During the week before Christmas, the online fashion brand issued an unexpected profit warning to warn of its weak performance, sending shares crashing over 40%.

“Our performance across H1 has been disappointing and we are capable of achieving more. Whilst delivered against a challenging market backdrop, our performance was undoubtedly impacted by the large scale transformational projects we have been undertaking and some of the choices we made on short term pricing, marketing and inventory to manage the business through this period,” ASOS said in a a statement.

Profit before tax for the six months to 28 February was at £4 million. This compares to the £29.9 million figure for the same period a year earlier.

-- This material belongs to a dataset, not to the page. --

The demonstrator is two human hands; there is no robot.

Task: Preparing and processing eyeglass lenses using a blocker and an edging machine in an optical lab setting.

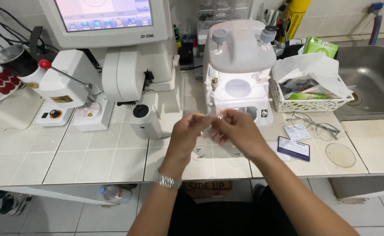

The online retailer, who grew its total sales by 14%, posted a trading update in March to warn that its UK and European sales had slowed down.

“We grew sales by 14% despite a more competitive market. ASOS is capable of a lot more. We have identified a number of things we can do better and are taking action accordingly. We are confident of an improved performance in the second half and are not changing our guidance for the year,” Nick Beighton, CEO of ASOS, commented on the results.

ASOS is one of the many retailers suffering from weak trading, despite it trading exclusively online.

Both online and high street retailers have struggled over the past few months. Recently Footasylum (LON:FOOT) was purchased in a £90 million deal by the active wear retailer JD Sports (LON:JD) as it struggled for survival amid tough trading conditions.

Bonmarche (LON:BON) issued its third profit warning in six months following significantly weak trading over the past few weeks, causing shares in the business to slide.

At 08:20 BST Wednesday, shares in ASOS plc (LON:ASC) were trading at +3.02%.